» **Exercise instructions**: This exercise calls for the data below to be retyped exactly, minus any images.

» **Given material**:
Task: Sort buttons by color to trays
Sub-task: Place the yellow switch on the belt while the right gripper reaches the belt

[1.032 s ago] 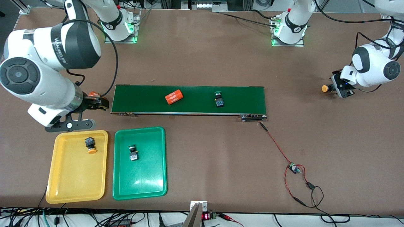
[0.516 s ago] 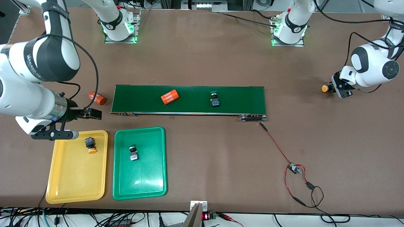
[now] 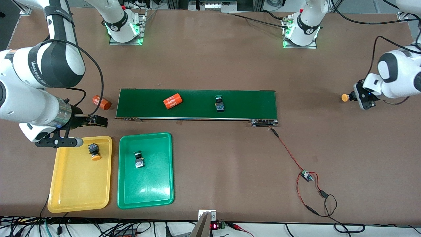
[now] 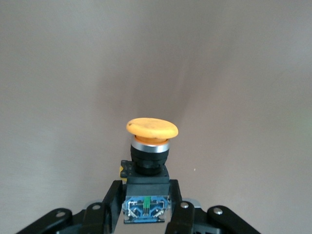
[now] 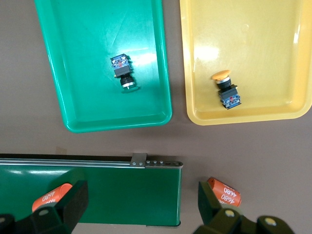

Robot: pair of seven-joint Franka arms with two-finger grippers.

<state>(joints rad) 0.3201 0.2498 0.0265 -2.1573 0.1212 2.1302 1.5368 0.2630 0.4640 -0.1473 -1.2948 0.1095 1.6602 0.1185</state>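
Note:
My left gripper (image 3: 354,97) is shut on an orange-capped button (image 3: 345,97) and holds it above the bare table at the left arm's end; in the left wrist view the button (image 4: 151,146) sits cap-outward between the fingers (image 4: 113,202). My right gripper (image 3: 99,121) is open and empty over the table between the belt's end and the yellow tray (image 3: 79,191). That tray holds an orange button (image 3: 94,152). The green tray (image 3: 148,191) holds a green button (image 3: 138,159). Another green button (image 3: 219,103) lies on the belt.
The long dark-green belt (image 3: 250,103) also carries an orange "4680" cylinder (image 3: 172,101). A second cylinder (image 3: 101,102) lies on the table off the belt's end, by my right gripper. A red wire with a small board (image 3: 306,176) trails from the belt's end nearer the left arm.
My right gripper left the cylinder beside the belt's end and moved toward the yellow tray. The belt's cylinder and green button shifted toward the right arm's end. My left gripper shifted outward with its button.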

» **Result for this exercise**:
Task: Sort buttons by color to trays
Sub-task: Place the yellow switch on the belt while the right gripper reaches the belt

[1.032 s ago] 
[0.516 s ago] 
[now] 
[now] 
[now] 

Robot: pair of seven-joint Franka arms with two-finger grippers.

<state>(joints rad) 0.3201 0.2498 0.0265 -2.1573 0.1212 2.1302 1.5368 0.2630 0.4640 -0.1473 -1.2948 0.1095 1.6602 0.1185</state>
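Note:
My left gripper (image 3: 354,97) is shut on an orange-capped button (image 3: 345,97) and holds it above the bare table at the left arm's end; in the left wrist view the button (image 4: 151,146) sits cap-outward between the fingers (image 4: 113,202). My right gripper (image 3: 99,121) is open and empty over the table between the belt's end and the yellow tray (image 3: 79,191). That tray holds an orange button (image 3: 94,152). The green tray (image 3: 148,191) holds a green button (image 3: 138,159). Another green button (image 3: 219,103) lies on the belt.
The long dark-green belt (image 3: 250,103) also carries an orange "4680" cylinder (image 3: 172,101). A second cylinder (image 3: 101,102) lies on the table off the belt's end, by my right gripper. A red wire with a small board (image 3: 306,176) trails from the belt's end nearer the left arm.
My right gripper left the cylinder beside the belt's end and moved toward the yellow tray. The belt's cylinder and green button shifted toward the right arm's end. My left gripper shifted outward with its button.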

That finishes the output for this exercise.